Improve NWP time-slice logic and optimize performance (#282)#390
Improve NWP time-slice logic and optimize performance (#282)#390theoteske wants to merge 4 commits intoopenclimatefix:mainfrom
Conversation
|
Thanks for the work on this @theoteske, its looking really good. If I understand from the original issue #282, the problem setup in that issue might have been more like: def nwp_data_with_offset_steps():
data = np.random.rand(2, 3, 2, 4, 5).astype(np.float32)
init_time = pd.to_datetime(["2023-01-01 12:00", "2023-01-01 13:00"])
step = pd.to_timedelta([0.5, 1.5, 2.5], unit="h")
channel = ["t", "dswrf"]
x = np.arange(4)
y = np.arange(5)
da = xr.DataArray(
data,
coords=[init_time, step, channel, x, y],
dims=["init_time_utc", "step", "channel", "x_osgb", "y_osgb"],
)
return daor perhaps it was def nwp_data_with_offset_init_times():
data = np.random.rand(2, 3, 2, 4, 5).astype(np.float32)
init_time = pd.to_datetime(["2023-01-01 12:30", "2023-01-01 13:30"])

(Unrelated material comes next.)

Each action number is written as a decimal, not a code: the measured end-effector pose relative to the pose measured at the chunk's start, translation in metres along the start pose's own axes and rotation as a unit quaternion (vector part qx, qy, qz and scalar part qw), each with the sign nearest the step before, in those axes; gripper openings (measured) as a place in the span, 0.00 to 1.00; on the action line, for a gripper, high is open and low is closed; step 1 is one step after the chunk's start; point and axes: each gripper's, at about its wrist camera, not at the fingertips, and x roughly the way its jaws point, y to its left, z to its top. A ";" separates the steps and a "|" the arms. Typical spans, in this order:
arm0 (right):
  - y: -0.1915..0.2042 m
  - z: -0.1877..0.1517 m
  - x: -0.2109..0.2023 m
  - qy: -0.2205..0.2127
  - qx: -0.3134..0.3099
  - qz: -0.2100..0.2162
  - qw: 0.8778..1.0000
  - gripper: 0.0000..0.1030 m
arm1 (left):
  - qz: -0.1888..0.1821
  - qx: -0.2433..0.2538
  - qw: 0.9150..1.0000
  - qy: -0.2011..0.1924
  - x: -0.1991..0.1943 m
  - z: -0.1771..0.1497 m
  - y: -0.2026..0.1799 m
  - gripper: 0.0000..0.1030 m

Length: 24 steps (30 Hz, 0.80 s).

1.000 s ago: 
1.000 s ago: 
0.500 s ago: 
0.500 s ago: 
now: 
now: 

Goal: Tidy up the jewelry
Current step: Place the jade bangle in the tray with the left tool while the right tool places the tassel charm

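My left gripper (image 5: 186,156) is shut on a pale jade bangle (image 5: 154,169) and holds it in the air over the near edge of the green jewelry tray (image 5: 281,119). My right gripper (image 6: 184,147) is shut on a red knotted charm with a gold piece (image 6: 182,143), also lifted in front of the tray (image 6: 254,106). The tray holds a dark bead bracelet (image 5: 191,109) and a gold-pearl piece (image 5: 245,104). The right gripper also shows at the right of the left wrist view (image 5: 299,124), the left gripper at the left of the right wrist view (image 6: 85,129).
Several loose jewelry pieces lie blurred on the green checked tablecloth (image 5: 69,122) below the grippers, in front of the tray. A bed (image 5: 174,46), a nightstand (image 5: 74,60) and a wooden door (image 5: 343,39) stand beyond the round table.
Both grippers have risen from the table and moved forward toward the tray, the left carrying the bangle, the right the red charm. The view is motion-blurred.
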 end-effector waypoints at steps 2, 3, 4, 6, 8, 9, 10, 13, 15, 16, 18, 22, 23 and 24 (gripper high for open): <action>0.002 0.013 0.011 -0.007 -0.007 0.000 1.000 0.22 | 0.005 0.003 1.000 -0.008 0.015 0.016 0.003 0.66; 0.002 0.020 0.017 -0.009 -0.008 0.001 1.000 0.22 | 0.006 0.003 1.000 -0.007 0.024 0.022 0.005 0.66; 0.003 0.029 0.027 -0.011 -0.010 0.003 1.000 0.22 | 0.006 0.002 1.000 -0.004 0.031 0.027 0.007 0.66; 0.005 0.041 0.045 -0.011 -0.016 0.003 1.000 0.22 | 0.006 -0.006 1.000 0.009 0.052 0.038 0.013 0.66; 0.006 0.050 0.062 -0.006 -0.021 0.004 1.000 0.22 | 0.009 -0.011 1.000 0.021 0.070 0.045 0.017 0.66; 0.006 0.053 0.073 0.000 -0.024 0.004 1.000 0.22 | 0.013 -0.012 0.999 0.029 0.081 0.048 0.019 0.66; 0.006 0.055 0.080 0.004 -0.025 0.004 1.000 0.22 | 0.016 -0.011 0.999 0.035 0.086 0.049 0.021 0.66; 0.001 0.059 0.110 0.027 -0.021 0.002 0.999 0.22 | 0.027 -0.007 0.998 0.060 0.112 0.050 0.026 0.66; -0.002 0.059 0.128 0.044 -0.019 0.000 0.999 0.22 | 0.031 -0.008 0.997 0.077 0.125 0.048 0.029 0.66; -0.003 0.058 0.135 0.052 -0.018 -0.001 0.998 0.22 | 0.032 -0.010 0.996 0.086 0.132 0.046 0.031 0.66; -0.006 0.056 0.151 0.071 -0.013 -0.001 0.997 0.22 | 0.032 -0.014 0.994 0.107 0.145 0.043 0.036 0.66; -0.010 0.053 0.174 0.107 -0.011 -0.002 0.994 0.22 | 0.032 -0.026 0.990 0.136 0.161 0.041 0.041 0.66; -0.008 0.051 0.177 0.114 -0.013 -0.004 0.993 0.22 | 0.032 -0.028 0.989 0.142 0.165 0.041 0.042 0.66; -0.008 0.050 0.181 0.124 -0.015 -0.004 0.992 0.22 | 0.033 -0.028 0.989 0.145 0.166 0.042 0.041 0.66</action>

step = pd.to_timedelta([0, 1, 2], unit="h")
channel = ["t", "dswrf"]
x = np.arange(4)
y = np.arange(5)
da = xr.DataArray(
data,
coords=[init_time, step, channel, x, y],
dims=["init_time_utc", "step", "channel", "x_osgb", "y_osgb"],
)
return da@zaryab-ali, could you help to clear this up? |
|
the second code snippet is more accurate i think because step was rounded down and there was a value missing at the end |
|
Thanks for the clarification @dfulu and @zaryab-ali. My changes were designed to fix the second scenario ( To confirm, the test case Let me know if you are understanding it differently or if you would like me to update anything in the PR. |
|
Thanks both. I think the use-case is still slightly vague, mostly because I think it was vague in the original issue. @theoteske the current fixture Is that the intended behaviour? So users can choose a more coarse forecast step that the underlying data? |
|
I don't think your example is functionally equivalent to So I don't think this is solved. But perhaps I'm wrong |
|
@theoteske just a little prod since I'd like this not to go stale. I think there are some nice changes here, the I appreciate this is a hard one since there was ambiguity in the original issue. I've closed that issue now, but I think this PR can stand on its own. It reproduces the original functionality and it a bit more performant and robust. I'd suggest to reduce the scope of this to basically remove the |
Pull Request
Description
This pull request addresses and resolves issue #282.
The
select_time_slice_nwpfunction would previously fail when an NWP data source containedinit_time_utccoordinates that were not rounded to the hour (e.g., 12:30) due to the assumption in the time-selection logic that init times would align with hourly intervals. This PR makes the code more robust to external datasets that may not have these nice hourly intervals.The PR simultaneously improves the performance of the time-selection logic by using the vectorized
numpy.searchsortedfunction in place of the previous list comprehension to efficiently find the appropriate init times. This operation is now approximately 1.5x to 2.6x faster based on local benchmarking.Additionally, we add more descriptive ValueError exceptions to provide clearer feedback to users when no valid NWP data can be found for a requested time range.
Fixes #282
How Has This Been Tested?
Comprehensive tests have been added to
tests/select/test_select_time_slice.pyto verify the update. These include a new test case that uses a mock NWP DataArray with non-hourly init times to confirm that the correct time slices are selected, as well as tests to ensure that the new ValueError exceptions are raised under the appropriate conditions.The existing test suite also still passes.
Yes
Yes, a sanity check was performed by confirming that the
init_time_utcandstepcoordinates of the output DataArray correctly align to produce the expected target times.Checklist: